De plus, on lit dans le Constitutionnel du 24 janvier :
« M. B. Jouvin, dans un article du Figaro, consacré à M. Victor Cousin, avait parlé des appréciations que M. Sainte-Beuve avait faites, en divers temps, de ce célèbre écrivain ; il a reçu, à cette occasion, de M. Sainte-Beuve la lettre suivante que nous trouvons publiée dans le numéro du Figaro d’hier, et que pour cette raison nous croyons pouvoir reproduire, quoiqu’elle n’ait été nullement destinée à la publicité :
« Paris, 20 janvier 1837.
« Cher Monsieur,
« Je lis votre article sur Cousin, d’un sentiment si digne et si élevé. Vous m’y avez rencontré et traité fort amicalement pour mes propres variations sur ce grand thème, variations qui ont été d’humeur plus encore que de jugement. Je vous en remercie. Mais quelle singulière organisation c’était que cette personnalité qu’on appelait Cousin, et quel original unique ! L’avez-vous vu et entendu quelquefois ? Il est resté pour moi, et je crois bien pour nombre de ceux qui l’ont le plus connu, un problème et une énigme. — Mais, me direz-vous, quel homme n’est pas une énigme ? — Lui, c’était avec éclat que tout se produisait, avec une sincérité du moment qui ressemblait à de l’enthousiasme, et qui, une fois qu’on était averti et aguerri, admettait une part de comique, mais du comique du plus haut caractère.
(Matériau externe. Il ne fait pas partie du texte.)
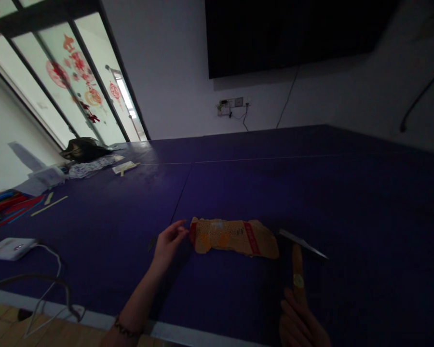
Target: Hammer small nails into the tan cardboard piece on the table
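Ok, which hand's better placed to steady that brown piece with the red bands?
Probably your left hand: it's close beside the brown piece, holding nothing visible, while your right hand grips the wooden-handled, metal-bladed tool.

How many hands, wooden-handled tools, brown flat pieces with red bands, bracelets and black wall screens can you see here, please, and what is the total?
Hands (left hand, right hand): 2
Wooden-handled tool: 1
Brown flat piece: 1
Bracelet: 1
Black wall screen: 1
Total: 6

Pale light from the glass panels (pixel 81 84) leaves the tabletop (pixel 235 188) dim.
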`<state>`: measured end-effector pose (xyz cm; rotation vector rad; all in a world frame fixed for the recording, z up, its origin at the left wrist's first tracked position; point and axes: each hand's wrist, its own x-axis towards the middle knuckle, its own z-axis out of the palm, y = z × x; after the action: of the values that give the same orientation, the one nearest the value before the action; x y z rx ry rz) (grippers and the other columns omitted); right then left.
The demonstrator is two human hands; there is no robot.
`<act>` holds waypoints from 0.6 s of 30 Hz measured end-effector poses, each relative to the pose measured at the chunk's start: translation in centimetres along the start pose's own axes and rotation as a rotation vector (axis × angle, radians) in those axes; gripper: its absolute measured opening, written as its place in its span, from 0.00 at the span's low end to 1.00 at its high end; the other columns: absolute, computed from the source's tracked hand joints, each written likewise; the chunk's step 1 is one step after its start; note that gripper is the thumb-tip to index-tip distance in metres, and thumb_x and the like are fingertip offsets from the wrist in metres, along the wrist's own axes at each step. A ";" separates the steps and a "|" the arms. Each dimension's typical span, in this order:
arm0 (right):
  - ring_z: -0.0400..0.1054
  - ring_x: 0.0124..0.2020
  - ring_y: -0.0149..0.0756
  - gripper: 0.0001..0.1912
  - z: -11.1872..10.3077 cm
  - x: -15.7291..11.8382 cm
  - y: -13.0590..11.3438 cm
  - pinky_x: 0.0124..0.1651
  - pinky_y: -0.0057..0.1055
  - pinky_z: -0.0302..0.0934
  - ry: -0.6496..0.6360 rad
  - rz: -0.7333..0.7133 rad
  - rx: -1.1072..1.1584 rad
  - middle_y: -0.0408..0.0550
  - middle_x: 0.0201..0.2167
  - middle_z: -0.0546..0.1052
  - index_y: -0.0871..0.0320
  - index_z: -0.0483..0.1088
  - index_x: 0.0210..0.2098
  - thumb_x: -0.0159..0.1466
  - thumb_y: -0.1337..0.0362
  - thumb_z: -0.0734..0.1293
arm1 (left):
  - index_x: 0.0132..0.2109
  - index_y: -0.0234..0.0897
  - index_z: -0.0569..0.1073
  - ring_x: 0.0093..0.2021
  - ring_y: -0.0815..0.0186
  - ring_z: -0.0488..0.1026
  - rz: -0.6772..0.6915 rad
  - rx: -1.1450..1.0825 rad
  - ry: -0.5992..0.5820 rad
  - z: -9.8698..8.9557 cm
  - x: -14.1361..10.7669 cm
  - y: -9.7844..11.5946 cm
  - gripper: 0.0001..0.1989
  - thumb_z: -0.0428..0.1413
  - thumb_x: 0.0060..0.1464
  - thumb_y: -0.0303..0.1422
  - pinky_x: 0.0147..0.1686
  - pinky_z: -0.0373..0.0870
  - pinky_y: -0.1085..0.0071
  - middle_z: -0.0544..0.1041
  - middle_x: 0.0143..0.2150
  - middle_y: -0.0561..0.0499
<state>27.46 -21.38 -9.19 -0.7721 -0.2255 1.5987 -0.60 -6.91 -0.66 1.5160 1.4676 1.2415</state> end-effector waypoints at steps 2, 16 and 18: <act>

« Dans sa jeunesse, il a fait longtemps une illusion complète à ses premiers amis et disciples ; il régnait sur eux, il les poussait aux grandes choses, aux grands travaux, aux nobles pensées, voire même aux conspirations généreuses. Quand je suis entré dans le monde littéraire (1824), j’avais pour maîtres quelques-uns de ces premiers amis de Cousin ; c’est par eux que j’ai d’abord appris à le juger, et je dois dire qu’ils étaient déjà à demi détrompés, mais seulement à demi ; et quels beaux restes d’admiration et de respect ils lui vouaient encore !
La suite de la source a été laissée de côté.